Keywords

1 Introduction

Software testing is the process of evaluating a system to check that it satisfies the specific requirements and identify the differences between expected and actual outcomes. The objective behind software testing process is to identify all the defects existing in a software product [1]. Software testing can be done manually or automatically, manual testing is error prone and a time-consuming process it become a bottleneck in the enterprise field when multiple tests are executed daily [2].

For that firms needs to speed up the testing time, cut costs and reduce data maintenance effort by automating the software testing. Automation Testing is a term that refers to the use of testing tools to cut the need of manual or human intervention, repetitive or redundant tasks, and discover defects manual testing cannot expose.

In software development, developers are very good at delivering code that performs the client’s needs and within the agreed timeframe. But that often comes at a cost, the code quality is not in the required standard because tests are not conducted as they have to be, some use cases are missing or sometimes there are software regressions caused by files overwritten accidentally by another developer when there’s a team of developers involved. Testing is a task that developers take lightly, they rely on others to do it for them and notify them in case there is a bug. Every time a version of the software is delivered, the project manager is not really sure about what to expect.

And here where automated testing comes to picture. In this paper, we will also show how Big Data and machine learning can help us achieve better results.

1.1 Need of Automated Testing in Big Data

The technological developments in big data infrastructure, analytics, and services allow firms to transform themselves into data-driven organizations. Moreover, Big Data helps companies to achieve higher performance like faster problem-solving issues that used to take years to be solved are now taking less time, hence saving the company various dollars and man-hours.

Imagine if we have ten teams in our company each consists of ten developers and each developer works on 10 features per day and runs their test scenarios and generate their reports. In that case we will have 100 scenarios per team and 1000 per day for the whole company, these data are therefore large and the use of big data will allow us to save data processing time.

For that companies of all sizes need a strategy for big data and a plan of how to collect, use, and protect it, every firm needs to build capabilities to leverage big data in order to stay competitive.

2 Machine Learning (ML) Under Big Data

ML is a core research area of artificial intelligence, whose theme is to emulate human learning activities [3]. It studies methods of identifying current and acquiring new knowledge and improving qualities to realize self-perfection.

Machine Learning Under Big Data Can Help Overcome the Challenges in How Can the Workflow Be Automated by Adopting a Developing Trend Described as Follows:

Transfer Learning: The ability of knowledge transferring and transforming between different scenarios is called transfer learning [3]. The traditional machine learning algorithms usually just solve isolated problems. Transfer learning is based on storing knowledge gained while solving one problem and applying it to a different but related problem to improve the learning performance.

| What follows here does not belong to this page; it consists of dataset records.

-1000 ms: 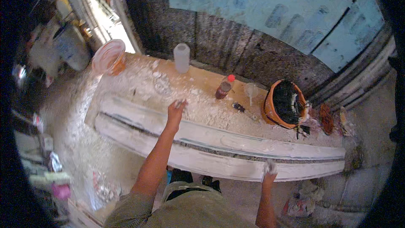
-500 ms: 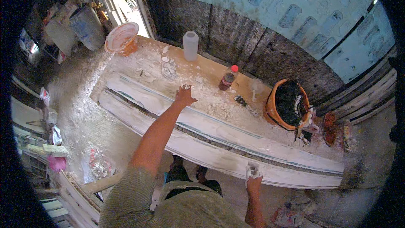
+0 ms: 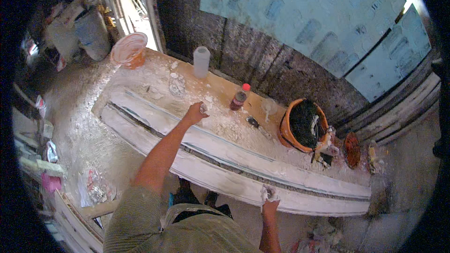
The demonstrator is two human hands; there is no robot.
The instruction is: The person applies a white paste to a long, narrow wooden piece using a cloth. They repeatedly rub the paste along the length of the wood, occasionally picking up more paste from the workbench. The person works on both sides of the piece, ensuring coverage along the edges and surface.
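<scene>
My left hand (image 3: 195,114) is over the far side of the workbench, its fingers curled round a small whitish lump (image 3: 203,108). Loose white plaster crumbs (image 3: 229,129) lie just beyond it. At the near edge, my right hand (image 3: 270,206) is closed on a white-and-grey, plaster-smeared wad (image 3: 268,192); its exact kind does not show. That wad rests against the nearer of two long white plaster mouldings (image 3: 225,175), which run side by side along the bench with a dark gap between them.
An orange bowl (image 3: 129,51) coated inside with white stands at the bench's far left end. Behind are a translucent plastic bottle (image 3: 201,62) and a red-capped bottle (image 3: 239,97). An orange bucket (image 3: 286,131) of dark fibres stands right. A dark wall (image 3: 262,56) closes off the back.
My left hand has gone from spread fingers over the crumbs to being curled round the whitish lump. The whole view has shifted slightly; my right hand keeps its wad at the near moulding.
</scene>
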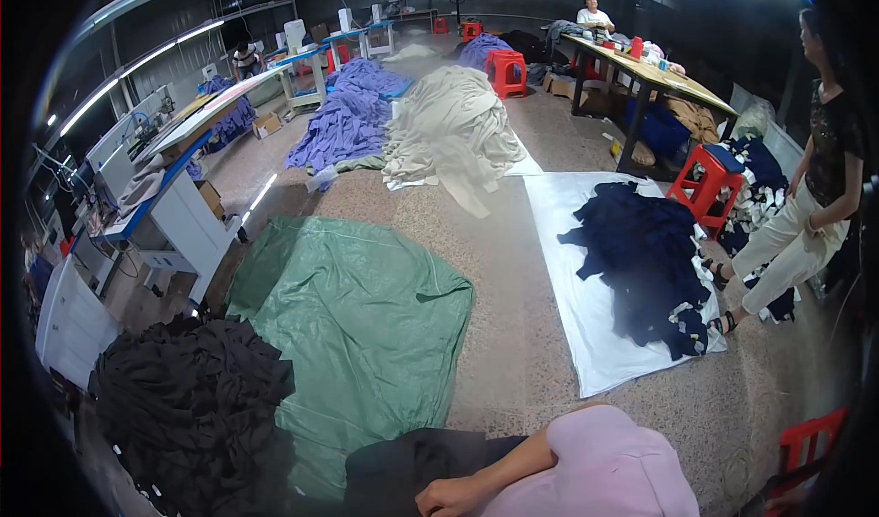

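Note:
At the lower edge my right hand (449, 497) rests against a dark cloth (407, 457), its fingers curled and partly cut off by the frame. What they hold, if anything, is hidden. A pink sleeve (613, 462) covers my upper arm, and the forearm is bare. My left hand is out of view. Beyond the dark cloth a green plastic sheet (366, 306) is spread on the floor. To its left rises a large heap of black garments (192, 398).
On the right, a person (824, 160) stands beside navy garments (632, 251) on a white sheet (577, 334). Cream (453, 123) and purple (352, 105) cloth heaps lie farther off. Sewing tables (183, 242) line the left; red stools (710, 187) and a worktable (659, 64) stand right.

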`<control>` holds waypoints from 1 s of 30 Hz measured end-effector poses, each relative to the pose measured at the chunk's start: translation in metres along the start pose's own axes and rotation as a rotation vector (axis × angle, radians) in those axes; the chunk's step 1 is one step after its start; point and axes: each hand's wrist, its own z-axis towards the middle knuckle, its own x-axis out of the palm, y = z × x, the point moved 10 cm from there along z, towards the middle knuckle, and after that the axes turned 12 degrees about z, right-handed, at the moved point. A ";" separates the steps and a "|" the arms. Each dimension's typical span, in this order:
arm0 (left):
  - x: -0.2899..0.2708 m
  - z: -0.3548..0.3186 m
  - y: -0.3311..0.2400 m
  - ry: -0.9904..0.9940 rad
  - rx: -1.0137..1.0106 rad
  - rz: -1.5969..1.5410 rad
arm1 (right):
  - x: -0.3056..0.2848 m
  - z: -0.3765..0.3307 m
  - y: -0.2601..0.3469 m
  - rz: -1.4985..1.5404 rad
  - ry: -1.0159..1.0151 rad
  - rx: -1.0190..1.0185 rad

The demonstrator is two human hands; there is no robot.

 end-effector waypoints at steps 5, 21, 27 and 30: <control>-0.010 -0.004 -0.016 -0.108 0.103 0.183 | -0.003 -0.003 -0.059 0.179 -0.082 0.446; -0.007 0.024 0.047 0.105 -0.044 0.010 | 0.003 0.000 -0.034 -0.029 0.006 0.286; 0.015 0.036 0.076 0.295 -0.194 -0.183 | 0.020 0.002 0.020 -0.323 0.093 0.165; 0.020 0.036 0.073 0.325 -0.211 -0.173 | 0.026 -0.001 0.007 -0.319 0.096 0.134</control>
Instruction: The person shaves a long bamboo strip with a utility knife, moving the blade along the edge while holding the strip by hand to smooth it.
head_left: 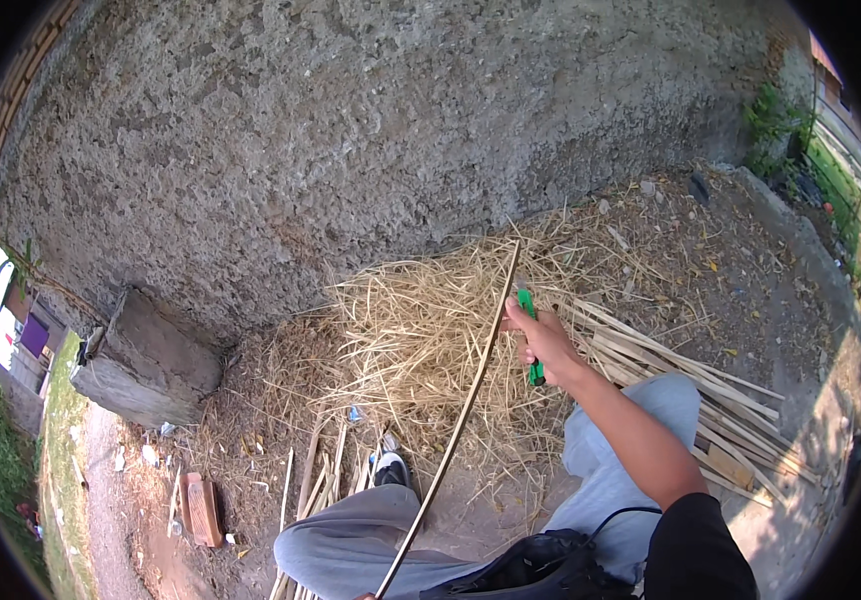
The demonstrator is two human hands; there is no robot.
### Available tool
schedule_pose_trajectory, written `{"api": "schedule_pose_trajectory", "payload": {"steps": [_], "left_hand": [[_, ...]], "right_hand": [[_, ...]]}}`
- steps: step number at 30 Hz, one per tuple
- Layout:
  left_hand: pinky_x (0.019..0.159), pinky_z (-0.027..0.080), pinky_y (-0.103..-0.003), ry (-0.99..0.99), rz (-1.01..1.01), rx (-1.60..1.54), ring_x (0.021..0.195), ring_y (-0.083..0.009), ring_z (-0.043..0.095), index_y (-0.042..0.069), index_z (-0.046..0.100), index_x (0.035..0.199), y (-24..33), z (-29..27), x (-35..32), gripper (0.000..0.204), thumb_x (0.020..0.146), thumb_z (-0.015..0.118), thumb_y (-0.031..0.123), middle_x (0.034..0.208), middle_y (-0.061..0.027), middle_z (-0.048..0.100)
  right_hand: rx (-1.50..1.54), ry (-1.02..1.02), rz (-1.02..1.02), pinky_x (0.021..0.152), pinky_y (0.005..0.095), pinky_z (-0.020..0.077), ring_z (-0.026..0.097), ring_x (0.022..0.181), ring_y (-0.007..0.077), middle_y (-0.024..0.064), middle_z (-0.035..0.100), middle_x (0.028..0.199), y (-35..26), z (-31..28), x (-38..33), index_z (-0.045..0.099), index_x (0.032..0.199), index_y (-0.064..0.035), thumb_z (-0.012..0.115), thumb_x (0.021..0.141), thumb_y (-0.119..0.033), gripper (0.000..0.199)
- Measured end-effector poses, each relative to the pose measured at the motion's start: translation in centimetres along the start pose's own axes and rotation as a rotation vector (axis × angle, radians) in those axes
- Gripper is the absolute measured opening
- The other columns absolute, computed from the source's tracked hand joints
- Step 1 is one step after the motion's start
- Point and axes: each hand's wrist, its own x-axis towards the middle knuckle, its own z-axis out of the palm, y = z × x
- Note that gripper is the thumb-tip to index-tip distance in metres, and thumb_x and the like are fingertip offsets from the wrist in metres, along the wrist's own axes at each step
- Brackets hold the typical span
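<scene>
A long, thin bamboo strip (462, 420) slants across the view, its far tip in front of the shavings and its near end at the lower edge. In my right hand (547, 342) is a green utility knife (535, 372), held upright with the fingers closed round it. The thumb and fingertips of that hand also meet the strip, pinching it beside the knife. Only a sliver of my left hand (366, 597) shows, at the near end of the strip, and it appears closed on it. The rest of that hand is cut off.
A heap of pale shavings (430, 340) lies against the rough wall (350, 130). Split strips (725, 420) are stacked at right, with more strips (325, 470) by my shoe (390, 472). At left are a concrete block (155, 355) and a red brick (202, 510).
</scene>
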Motion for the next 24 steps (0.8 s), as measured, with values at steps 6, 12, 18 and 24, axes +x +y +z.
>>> {"api": "schedule_pose_trajectory", "payload": {"steps": [6,12,18,24], "left_hand": [[0.053,0.046,-0.037,-0.159,-0.042,0.144,0.054,-0.0226,0.056,0.005,0.062,0.085,1.8,-0.9,2.3,0.054,0.100,0.040,0.052,0.059,-0.0047,0.056],[0.069,0.053,-0.047,0.286,0.545,1.046,0.079,-0.0437,0.066,0.003,0.060,0.109,8.6,0.4,5.7,0.051,0.092,0.056,0.051,0.079,-0.0200,0.069],[0.056,0.049,-0.032,0.059,0.581,0.711,0.065,-0.0230,0.066,-0.001,0.050,0.114,11.3,4.5,14.2,0.041,0.098,0.055,0.037,0.084,-0.0151,0.066],[0.059,0.053,-0.038,0.022,0.505,0.581,0.068,-0.0306,0.070,-0.004,0.045,0.125,12.9,7.4,19.0,0.051,0.091,0.067,0.026,0.085,-0.0192,0.070]], "right_hand": [[0.117,0.023,-0.019,0.042,0.0229,0.0285,0.034,0.043,0.0035,-0.0070,0.042,0.058,0.0,-1.1,0.8,0.060,0.094,-0.0033,0.067,0.092,-0.014,0.013],[0.114,0.031,-0.027,0.042,0.0227,0.0288,0.037,0.043,0.0036,-0.0059,0.048,0.061,-0.7,-1.4,0.7,0.065,0.093,-0.0029,0.069,0.091,-0.015,0.013],[0.121,0.070,-0.019,0.042,0.0229,0.0294,0.038,0.043,0.0039,-0.0043,0.051,0.064,-1.1,-1.7,0.7,0.065,0.093,-0.0019,0.070,0.090,-0.015,0.014],[0.130,0.075,-0.015,0.042,0.0228,0.0299,0.038,0.043,0.0041,-0.0042,0.051,0.063,-1.5,-1.5,0.8,0.065,0.094,-0.0012,0.071,0.089,-0.013,0.015]]}}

As we can see in the Fig. 1 above, traditional machine learning techniques try to learn each task from scratch, while transfer learning techniques try to transfer the knowledge from some previous tasks to a target task when the latter has fewer high-quality training data [4].

Fig. 1.
figure 1

Difference between Traditional Machine Learning and Transfer Learning

In our case, developers usually run their tests scenarios from scratch every time a build was done, which can be time and effort consuming of course. Thus, by adopting this trend the system will be intelligent and if a developer runs a test it will transfer the results and the scenarios to other nodes making them able to profit from those results and to learn from them.

3 Literature Review

Thousands of developers usually work on a local version of the software on their own machines to avoid any problems that can affect other’s work, so they add their modifications and the new features repeatedly, and then merge their new changes with the latest build of the project that is ready to be deployed.

For any version there exists multiple in home local builds of that same version of code at each developer’s site and while many developers are coding in the same time, it makes it hard to test every local version that a developer has modified or added, and as we know if the team works daily and most of the time nightly at home or weekly, we are going to have builds that are impossible to test adequately. And thus the question that comes to mind is what framework should we use, or how can we decide which solution is better for the company.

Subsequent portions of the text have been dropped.